▸ ACTION ITEM: Below are the records; count how many of their lines hold the string "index" and give the number alone.

(Saved data entries)
====================
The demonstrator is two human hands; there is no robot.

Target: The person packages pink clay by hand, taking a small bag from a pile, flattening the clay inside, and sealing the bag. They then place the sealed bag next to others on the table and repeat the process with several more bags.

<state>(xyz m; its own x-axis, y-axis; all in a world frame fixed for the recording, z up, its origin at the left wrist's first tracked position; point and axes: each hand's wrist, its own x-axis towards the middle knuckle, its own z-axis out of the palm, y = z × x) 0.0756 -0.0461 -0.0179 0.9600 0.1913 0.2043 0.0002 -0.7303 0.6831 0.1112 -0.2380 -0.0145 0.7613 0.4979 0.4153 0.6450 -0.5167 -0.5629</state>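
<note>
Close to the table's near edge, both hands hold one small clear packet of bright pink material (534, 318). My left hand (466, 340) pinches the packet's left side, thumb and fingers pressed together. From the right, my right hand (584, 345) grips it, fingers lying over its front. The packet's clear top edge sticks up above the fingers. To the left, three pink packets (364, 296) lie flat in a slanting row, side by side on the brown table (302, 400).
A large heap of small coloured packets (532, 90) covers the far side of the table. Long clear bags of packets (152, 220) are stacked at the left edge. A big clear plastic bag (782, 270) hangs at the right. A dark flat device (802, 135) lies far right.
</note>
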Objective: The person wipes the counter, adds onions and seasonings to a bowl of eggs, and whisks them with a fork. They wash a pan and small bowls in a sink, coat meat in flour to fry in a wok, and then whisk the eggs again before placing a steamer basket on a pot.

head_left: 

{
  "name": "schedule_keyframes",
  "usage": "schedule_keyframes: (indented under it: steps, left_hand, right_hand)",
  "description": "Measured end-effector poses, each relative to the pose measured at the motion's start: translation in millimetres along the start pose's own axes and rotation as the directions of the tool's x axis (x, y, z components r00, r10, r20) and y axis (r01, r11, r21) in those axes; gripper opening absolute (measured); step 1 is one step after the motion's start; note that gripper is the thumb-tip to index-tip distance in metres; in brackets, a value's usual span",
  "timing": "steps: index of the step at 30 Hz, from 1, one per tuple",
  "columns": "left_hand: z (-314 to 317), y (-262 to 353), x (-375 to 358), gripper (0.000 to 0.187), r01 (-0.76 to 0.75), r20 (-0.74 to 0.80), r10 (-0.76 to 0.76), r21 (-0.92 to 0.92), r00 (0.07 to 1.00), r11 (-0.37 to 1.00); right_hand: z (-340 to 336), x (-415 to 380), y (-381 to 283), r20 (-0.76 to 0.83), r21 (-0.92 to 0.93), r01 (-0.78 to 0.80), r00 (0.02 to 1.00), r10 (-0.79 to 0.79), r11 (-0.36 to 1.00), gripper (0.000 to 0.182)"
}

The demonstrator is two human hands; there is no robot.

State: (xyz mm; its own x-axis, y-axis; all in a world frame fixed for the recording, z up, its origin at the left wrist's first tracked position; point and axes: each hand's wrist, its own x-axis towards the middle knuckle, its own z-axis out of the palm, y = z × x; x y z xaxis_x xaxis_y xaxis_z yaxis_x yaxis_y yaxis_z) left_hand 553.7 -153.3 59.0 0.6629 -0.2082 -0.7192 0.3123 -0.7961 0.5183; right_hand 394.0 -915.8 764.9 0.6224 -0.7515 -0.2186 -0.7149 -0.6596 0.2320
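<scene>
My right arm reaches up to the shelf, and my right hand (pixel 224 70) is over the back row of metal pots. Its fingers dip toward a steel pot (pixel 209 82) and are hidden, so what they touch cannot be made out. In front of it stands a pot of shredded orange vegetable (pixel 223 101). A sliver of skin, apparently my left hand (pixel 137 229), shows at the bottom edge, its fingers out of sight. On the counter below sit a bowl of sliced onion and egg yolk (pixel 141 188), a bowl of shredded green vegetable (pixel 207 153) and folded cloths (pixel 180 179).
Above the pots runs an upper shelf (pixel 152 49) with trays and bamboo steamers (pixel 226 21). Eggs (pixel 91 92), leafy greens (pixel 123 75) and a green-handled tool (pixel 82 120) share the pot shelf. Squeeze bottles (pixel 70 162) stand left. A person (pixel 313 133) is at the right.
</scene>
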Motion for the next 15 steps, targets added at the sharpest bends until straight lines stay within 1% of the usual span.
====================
▸ EXERCISE OUTPUT: 2